Showing posts with label soccer. Show all posts
Showing posts with label soccer. Show all posts

15 September 2010

It's A Boy

Well, this was a pleasant change from all the wall textures and chain link fence. I'm generally more happy with the figure's upper body than I am with the legs, but overall I'm quite pleased with the results given that it was rendered almost entirely from my imagination (hence the inconsistent lighting effects).


It's a strange thing, but I suspect that all the technical emphases of our first year drawing and painting classes instilled a reliance on photographic references that I haven't been able to shake. Whereas prior to art school I could generally just draw freely from mind. I guess that's why it felt so nice to kind of ad-lib this little section (with more to come).


I still have to render about a dozen or so intertwined trailing characters in translucent glazes so this painting is far from done. Originally, I planned to do three panels, but I'll be fortunate to complete two. Volume of work is my biggest concern right now but I'd rather hand in one excellent painting than two or three half-assed pieces.

07 September 2010

Heavy Lifting

Behold the labours of the past two months. A bit depressing considering how little way I've come and how far I've yet to go. But it is the most layered and detail-intensive painting that I've ever attempted.






You can follow my overtly pedantic process from the buildings in back to the foreground wall to, most recently, the nightmare that was the chain-link fence. Incidentally, I absolutely hate rendering architecture.

p.s. For those that know it, yes, the imagery was referenced from La Cancha. I tried adding the "Ole" graffiti but it looked pretty terrible.

16 August 2010

Mission Statement

So I'm about one third of the way through my final semester at art school and desperately trying to bring my final body of work up to speed (hence, the lack of posts -- sorry!). This project is basically a thematic continuation of last semester's work, dealing with issues of loss and emotional displacement in the context of the transition from youth to adulthood.
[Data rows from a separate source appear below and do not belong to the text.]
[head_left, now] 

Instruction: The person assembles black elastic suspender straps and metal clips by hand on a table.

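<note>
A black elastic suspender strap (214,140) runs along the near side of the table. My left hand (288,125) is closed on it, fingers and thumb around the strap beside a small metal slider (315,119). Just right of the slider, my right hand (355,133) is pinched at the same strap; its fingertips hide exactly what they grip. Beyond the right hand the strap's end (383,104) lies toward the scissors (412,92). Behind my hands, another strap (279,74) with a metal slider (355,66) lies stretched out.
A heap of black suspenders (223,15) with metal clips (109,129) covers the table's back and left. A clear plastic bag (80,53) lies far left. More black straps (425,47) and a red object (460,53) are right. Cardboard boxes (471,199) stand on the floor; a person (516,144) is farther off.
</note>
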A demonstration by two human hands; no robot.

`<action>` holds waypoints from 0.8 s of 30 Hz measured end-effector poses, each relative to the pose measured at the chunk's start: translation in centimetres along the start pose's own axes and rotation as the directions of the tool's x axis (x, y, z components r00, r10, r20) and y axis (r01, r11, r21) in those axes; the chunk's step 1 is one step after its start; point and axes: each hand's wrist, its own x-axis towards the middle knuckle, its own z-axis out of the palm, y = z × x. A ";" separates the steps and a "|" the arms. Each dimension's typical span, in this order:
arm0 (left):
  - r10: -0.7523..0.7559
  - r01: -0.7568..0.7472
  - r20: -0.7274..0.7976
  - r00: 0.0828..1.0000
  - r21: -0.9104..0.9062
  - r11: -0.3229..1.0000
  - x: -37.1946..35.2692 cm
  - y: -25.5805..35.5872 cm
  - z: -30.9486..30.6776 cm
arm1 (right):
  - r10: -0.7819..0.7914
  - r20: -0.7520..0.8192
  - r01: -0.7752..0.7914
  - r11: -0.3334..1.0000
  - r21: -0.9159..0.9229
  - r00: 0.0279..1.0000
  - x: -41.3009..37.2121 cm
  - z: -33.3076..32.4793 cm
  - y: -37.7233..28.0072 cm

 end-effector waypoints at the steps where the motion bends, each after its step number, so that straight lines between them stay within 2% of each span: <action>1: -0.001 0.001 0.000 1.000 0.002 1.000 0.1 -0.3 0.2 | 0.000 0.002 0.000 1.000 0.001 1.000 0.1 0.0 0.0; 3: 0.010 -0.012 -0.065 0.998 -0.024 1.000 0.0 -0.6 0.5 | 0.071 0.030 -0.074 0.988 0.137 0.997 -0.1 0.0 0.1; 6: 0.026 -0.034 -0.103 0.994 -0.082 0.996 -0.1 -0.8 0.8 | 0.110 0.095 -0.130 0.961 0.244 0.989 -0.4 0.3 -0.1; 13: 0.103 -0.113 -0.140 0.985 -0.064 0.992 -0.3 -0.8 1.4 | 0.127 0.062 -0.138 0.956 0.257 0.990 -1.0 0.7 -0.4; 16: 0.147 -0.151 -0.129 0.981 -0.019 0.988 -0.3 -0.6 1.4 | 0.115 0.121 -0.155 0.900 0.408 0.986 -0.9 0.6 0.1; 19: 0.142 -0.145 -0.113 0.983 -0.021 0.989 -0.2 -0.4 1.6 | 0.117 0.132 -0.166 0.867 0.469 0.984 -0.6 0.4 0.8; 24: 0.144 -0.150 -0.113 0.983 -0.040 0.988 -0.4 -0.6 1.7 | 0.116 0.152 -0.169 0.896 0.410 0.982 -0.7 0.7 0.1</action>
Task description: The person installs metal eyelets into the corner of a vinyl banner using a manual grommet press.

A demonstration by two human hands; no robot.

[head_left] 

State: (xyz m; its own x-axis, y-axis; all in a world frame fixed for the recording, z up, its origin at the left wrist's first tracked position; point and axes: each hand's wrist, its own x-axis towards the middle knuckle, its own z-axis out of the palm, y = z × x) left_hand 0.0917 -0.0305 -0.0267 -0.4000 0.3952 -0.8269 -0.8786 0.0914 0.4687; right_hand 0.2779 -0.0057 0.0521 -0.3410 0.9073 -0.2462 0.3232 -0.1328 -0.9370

Preliminary sketch on wood panel

Basically, I'm painting a series of panoramic narratives, each of which will depict a boy with a soccer ball conquering a legion of his own imagined foes. It's a pretty clear and shallow reflection of my infatuation with the recently ended World Cup, and I am desperately hoping that the final product won't look like a Nike ad, but the subject matter is both personally relevant and visually accommodating to the type of language that I want to use.


My life, circa 1991


The one condition I did impose was to confine all of my compositions to a strictly two-dimensional plane -- not as a conscious decision, by any means, but more in how I instinctively visualised the idea. I suppose it harks back to memories of my boyhood iconography: living in a two-button world where the only driving factor was to get Mario from the left side of the screen to the right. That's something that wouldn't make sense to a lot of my more academic teachers, but I look at these old NES games and see a beauty in that kind of honest visual simplicity, and I look at my recent work and see evidence of this aesthetic lineage.


Photo taken in Boston Commons (01/10)

I also think this framework is a perfect vehicle to explore the dynamics of human movement, which is probably a more longstanding artistic interest of mine. As someone who typically frames only one or two people at a time in an image, I'd like to really explore a more intricate and fluid composition of interacting characters in this series of paintings. Something akin to the complexity of Renaissance painting, which is generally something that I tend to steer clear of.


Nicolas Poussin's "The Battle"


On a more technical level, I'm trying to layer my acrylics in a series of thin coats to produce a well developed transparency effect, what with the juxtaposition of the child's imagined elements against the reality of the physical setting. It's pretty cliche, but one of my bow-down-and-worship-him contemporary influences is the painter/illustrator James Jean. The image below, for example, is a perfect demonstration of the kind of hard-graphic-on-soft-paint look that I want.


As it is, I'm still battling the first of three planned paintings. I've hashed out the basic underpainting and am currently fleshing out the background (something I really, really dislike doing ... rendering architecture). But after uploading them to my computer I realise that all the photos I've taken are pretty terrible. This post is long enough anyways. If you got this far, wow, I'm impressed.

23 July 2010

Green Grass And Blue Skies

Some examples of the unconventional sports photography of Hans van der Meer, the primary artistic influence on this semester's major work. His linear composition and emotionally detached narratives are both elements that I would like to emulate in my painting.





As a nice little bonus, looking at this collection of photography has inspired me to shoot for the first time since I returned from the United States at the beginning of the year. I'm currently halfway through yet another roll of good old fashioned Ilford XP2, though I've also got some 200 ISO slide film sitting around waiting to be played with.